She turned on the television and settled in to eat her lonely lunch and watch another rerun of It’s a Wonderful Life. The movie never failed to make her more depressed, since there was no happy ending for Allegra that she could see.
Oliver had invited her to spend the day with his family, but she had declined. Whatever family she had left in the world was in this lonesome hospital room. This was where she belonged.
Across town on the Upper East Side, the great houses and lavish apartments were empty of their residents. The Forces had already left on their Gulfstream IV for their annual sojourn, shipping their beachwear via FedEx to their villa in St.
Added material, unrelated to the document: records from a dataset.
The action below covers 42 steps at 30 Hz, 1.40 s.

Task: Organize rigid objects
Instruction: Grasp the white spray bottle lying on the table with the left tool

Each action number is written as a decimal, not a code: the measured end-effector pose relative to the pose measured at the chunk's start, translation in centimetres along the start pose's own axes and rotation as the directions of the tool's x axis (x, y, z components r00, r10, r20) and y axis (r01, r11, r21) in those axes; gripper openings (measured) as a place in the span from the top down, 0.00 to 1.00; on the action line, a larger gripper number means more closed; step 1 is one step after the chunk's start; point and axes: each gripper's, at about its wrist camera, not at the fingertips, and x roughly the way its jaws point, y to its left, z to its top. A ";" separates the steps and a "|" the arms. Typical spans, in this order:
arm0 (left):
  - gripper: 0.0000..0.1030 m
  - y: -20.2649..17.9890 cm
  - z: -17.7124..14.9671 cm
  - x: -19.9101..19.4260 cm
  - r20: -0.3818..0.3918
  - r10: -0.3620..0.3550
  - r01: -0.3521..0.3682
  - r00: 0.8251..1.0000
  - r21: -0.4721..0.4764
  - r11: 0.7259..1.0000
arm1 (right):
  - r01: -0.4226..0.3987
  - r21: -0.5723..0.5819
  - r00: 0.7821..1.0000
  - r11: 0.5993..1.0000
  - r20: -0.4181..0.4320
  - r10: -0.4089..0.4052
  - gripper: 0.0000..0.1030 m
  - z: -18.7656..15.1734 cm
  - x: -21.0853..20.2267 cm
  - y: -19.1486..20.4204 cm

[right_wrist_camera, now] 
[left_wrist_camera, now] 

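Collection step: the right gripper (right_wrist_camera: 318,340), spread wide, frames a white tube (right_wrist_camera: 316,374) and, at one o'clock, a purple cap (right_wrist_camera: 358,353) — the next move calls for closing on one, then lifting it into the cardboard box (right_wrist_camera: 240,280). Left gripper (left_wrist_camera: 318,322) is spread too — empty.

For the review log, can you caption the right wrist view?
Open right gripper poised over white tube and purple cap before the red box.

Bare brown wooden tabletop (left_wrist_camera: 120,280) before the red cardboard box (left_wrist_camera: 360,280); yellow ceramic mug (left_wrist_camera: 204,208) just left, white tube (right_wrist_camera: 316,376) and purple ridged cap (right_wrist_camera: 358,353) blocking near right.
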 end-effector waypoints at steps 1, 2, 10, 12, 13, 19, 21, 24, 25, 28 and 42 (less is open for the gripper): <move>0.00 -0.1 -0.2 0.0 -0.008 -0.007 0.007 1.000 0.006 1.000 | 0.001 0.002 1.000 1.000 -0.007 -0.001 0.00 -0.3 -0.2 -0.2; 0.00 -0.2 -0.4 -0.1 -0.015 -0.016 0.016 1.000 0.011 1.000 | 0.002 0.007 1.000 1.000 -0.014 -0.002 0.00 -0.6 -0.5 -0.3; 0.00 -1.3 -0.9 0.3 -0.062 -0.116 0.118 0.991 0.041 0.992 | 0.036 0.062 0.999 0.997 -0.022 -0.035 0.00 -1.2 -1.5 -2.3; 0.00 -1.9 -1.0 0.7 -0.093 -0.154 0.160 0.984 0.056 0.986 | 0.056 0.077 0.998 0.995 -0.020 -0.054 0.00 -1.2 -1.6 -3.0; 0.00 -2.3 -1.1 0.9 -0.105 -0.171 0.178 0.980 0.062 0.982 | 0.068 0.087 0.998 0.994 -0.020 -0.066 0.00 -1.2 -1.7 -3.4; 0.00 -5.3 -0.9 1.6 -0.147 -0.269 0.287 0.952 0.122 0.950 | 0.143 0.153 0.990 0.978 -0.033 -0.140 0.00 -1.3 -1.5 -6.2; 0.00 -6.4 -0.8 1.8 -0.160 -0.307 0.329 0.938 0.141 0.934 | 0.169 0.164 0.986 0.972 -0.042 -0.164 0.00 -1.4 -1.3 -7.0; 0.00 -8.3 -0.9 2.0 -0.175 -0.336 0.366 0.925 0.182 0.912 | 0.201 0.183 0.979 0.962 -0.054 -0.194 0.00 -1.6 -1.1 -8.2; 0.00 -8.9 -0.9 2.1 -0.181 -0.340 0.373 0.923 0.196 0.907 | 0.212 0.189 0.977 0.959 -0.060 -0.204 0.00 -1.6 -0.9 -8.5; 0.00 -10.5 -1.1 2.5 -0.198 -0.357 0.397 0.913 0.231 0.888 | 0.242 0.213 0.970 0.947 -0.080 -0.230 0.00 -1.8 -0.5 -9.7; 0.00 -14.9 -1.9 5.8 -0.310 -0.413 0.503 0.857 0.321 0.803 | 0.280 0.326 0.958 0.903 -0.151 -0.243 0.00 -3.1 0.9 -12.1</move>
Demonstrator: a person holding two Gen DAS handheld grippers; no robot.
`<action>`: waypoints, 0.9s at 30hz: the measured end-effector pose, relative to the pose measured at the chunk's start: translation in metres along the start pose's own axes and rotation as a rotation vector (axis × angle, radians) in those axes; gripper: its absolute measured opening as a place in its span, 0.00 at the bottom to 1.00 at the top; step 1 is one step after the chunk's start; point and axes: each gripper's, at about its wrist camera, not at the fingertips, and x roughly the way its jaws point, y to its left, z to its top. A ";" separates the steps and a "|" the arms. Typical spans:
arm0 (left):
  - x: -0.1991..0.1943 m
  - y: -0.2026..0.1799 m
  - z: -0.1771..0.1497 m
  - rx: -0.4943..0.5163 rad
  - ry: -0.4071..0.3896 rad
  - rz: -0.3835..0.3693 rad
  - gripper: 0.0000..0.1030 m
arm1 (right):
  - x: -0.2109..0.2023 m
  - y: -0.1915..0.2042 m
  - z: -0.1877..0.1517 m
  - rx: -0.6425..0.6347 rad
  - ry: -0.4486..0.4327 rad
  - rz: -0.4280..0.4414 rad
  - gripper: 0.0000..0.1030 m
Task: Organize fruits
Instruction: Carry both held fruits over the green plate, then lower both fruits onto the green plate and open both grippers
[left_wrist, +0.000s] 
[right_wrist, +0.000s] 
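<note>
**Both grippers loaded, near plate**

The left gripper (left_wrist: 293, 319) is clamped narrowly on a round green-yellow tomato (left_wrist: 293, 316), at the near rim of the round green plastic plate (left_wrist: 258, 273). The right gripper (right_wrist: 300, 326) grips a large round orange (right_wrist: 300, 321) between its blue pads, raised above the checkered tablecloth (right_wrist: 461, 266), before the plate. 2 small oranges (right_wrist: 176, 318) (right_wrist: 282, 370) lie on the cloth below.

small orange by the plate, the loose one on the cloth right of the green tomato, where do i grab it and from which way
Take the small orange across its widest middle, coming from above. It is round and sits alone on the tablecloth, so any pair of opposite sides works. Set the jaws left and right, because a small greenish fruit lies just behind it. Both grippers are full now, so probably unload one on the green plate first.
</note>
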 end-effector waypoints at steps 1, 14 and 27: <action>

Barths, where they would spent the first week of the break, and sending their ski gear to their Aspen cottage for the second half of their vacation. The Llewellyns were off to Texas to visit family for Christmas and were meeting up with the Forces in Aspen for New Year’s.
Even Oliver’s family had made plans for a beach getaway to the family compound in Tortola, but he had opted to stay in the city to be close to Schuyler.
He planned to visit the Van Alen town house the day after Christmas with an abundance of presents. They always spent Boxing Day together. Oliver liked to bring over a crusty baguette, French butter—the real kind, he stressed, nothing like the bland American versions—several jars of premium Russian caviar from Petrossian, as well as a magnum of champagne from his parents’ wine cellar for their post-Christmas feast.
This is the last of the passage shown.